Thread 1 "textmaker" hit Breakpoint 6, 0x000000000061f8d4 in ?? ()
(gdb) x/8i $pc
=> 0x61f8d4: movswq -0xaa(%rbp),%rax
0x61f8dc: shl $0x3,%rax
0x61f8e0: lea 0x0(,%rax,8),%rdx
0x61f8e8: sub %rax,%rdx
0x61f8eb: mov -0xa8(%rbp),%rax
0x61f8f2: add %rax,%rdx
0x61f8f5: movzbl -0x6c(%rbp),%eax
0x61f8f9: mov %al,0x28(%rdx)
(gdb) si
0x000000000061f8dc in ?? ()
(gdb) i r $rax
rax 0xffffffffffff8000 0xffffffffffff8000
(gdb) si
0x000000000061f8e0 in ?? ()
(gdb) i r $rax
rax 0xfffffffffffc0000 0xfffffffffffc0000
(gdb) si
0x000000000061f8e8 in ?? ()
(gdb) i r $rax $rdx
rax 0xfffffffffffc0000 0xfffffffffffc0000
rdx 0xffffffffffe00000 0xffffffffffe00000
(gdb) si
0x000000000061f8eb in ?? ()
(gdb) i r $rax $rdx
rax 0xfffffffffffc0000 0xfffffffffffc0000
rdx 0xffffffffffe40000 0xffffffffffe40000
(gdb) x/i $pc
=> 0x61f8eb: mov -0xa8(%rbp),%rax
(gdb) p/x *(intptr_t)($rbp-0xa8)
$32 = 0x44c1d60
Stepping over the next instruction shows the negative offset being added to the pointer.
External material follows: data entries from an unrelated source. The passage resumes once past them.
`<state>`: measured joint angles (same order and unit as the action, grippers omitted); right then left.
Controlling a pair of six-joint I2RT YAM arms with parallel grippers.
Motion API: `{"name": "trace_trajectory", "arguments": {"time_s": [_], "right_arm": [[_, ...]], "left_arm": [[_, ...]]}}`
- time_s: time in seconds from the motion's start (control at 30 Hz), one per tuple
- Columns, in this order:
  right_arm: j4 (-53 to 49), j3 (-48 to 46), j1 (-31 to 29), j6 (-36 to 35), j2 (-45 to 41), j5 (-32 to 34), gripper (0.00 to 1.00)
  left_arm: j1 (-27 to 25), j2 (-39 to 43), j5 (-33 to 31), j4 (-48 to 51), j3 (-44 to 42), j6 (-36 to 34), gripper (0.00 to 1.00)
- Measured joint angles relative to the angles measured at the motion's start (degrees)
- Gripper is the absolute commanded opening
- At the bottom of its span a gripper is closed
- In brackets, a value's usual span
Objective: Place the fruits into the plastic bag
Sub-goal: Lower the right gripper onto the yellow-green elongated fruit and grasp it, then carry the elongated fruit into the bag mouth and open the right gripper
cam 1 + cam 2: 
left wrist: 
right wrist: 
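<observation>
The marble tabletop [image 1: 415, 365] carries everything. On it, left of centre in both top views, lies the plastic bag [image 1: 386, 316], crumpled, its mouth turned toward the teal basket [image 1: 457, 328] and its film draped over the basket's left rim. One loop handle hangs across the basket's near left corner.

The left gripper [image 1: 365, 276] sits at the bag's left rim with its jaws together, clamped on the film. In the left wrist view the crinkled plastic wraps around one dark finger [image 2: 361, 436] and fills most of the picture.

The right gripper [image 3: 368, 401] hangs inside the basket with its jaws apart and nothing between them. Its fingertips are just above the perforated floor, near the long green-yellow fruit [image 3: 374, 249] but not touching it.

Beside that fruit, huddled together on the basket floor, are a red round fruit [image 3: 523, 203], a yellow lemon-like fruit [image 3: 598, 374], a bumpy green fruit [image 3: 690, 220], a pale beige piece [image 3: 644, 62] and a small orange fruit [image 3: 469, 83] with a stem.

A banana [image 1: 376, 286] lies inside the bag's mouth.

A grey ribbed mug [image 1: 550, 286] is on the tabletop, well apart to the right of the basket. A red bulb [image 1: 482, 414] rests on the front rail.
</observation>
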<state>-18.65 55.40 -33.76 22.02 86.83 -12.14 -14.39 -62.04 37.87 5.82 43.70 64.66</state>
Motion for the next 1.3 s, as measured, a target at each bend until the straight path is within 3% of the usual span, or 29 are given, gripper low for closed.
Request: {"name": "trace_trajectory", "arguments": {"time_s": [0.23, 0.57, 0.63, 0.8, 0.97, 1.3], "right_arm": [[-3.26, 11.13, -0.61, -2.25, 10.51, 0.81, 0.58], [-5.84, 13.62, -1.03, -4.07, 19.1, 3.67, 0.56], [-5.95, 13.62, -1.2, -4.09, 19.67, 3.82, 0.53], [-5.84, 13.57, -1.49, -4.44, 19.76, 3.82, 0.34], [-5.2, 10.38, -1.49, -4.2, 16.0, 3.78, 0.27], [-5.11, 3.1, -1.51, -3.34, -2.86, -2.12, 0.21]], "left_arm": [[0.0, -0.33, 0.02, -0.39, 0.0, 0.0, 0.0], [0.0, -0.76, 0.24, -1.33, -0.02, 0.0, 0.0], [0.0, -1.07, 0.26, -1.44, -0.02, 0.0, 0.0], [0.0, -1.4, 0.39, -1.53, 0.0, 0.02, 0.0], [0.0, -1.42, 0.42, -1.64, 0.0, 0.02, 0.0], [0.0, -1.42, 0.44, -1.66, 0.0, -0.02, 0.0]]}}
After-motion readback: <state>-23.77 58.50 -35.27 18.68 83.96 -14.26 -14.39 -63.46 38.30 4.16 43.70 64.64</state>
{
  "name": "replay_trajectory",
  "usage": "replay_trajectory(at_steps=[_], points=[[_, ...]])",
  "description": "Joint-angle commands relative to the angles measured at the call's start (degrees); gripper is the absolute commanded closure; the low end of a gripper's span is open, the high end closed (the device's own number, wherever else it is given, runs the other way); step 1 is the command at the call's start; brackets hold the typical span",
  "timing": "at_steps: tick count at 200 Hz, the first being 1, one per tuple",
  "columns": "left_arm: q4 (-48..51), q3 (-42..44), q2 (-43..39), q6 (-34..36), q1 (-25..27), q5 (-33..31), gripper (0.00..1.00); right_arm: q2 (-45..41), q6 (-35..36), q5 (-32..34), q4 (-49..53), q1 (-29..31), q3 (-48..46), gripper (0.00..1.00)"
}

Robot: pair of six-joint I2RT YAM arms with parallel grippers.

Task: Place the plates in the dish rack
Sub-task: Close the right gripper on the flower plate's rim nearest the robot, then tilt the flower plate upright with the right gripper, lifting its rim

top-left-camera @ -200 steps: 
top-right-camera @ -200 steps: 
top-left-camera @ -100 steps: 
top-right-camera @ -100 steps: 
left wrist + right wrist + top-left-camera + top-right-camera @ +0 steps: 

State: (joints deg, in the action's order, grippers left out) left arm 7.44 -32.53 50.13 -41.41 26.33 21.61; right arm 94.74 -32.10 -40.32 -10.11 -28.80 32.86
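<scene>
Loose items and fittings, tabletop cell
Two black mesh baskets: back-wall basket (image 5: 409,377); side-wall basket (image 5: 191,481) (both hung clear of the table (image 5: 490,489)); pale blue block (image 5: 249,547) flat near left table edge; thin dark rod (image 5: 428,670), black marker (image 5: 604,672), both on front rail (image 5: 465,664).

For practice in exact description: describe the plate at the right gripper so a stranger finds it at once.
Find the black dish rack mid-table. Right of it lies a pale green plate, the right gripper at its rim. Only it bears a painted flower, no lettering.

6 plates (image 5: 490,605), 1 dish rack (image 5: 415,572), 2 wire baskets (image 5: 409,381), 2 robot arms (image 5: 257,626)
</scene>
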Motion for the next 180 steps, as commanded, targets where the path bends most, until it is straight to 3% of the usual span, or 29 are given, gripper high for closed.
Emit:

When this pointer is written to, the memory in front of the heap allocation will be overwritten with values read from the file.
(gdb) si
0x000000000061f8f2 in ?? ()
(gdb) x/i $pc
=> 0x61f8f2: add %rax,%rdx
(gdb) i r $rax $rdx
rax 0x44c1d60 0x44c1d60
rdx 0xffffffffffe40000 0xffffffffffe40000
(gdb) si
0x000000000061f8f5 in ?? ()
(gdb) i r $rax $rdx
rax 0x44c1d60 0x44c1d60
rdx 0x4301d60 0x4301d60
The next two instructions will read a byte from the stack buffer that file contents were written into, and then write that byte directly to the memory targeted by the miscalculated pointer. Stepping over this instruction corrupts a single byte of memory at the pointer.
(gdb) x/2i $pc
=> 0x61f8f5: movzbl -0x6c(%rbp),%eax
0x61f8f9: mov %al,0x28(%rdx)
(gdb) si
0x000000000061f8f9 in ?? ()
(gdb) i r $al $rdx
al 0x47 0x47
rdx 0x4301d60 0x4301d60
(gdb) si
0x000000000061f8fc in ?? ()
(gdb) bd 6
(gdb) finish
Run till exit from #0 0x000000000061f884 in ?? ()
0x0000000000625af4 in ?? ()
2020-10-08 - Vendor Disclosure
2020-12-03 - Follow up with vendor
2021-01-05 - 2nd follow up; vendor acknowledged issues fixed
2021-01-05 - Public Release
Discovered by a member of Cisco Talos.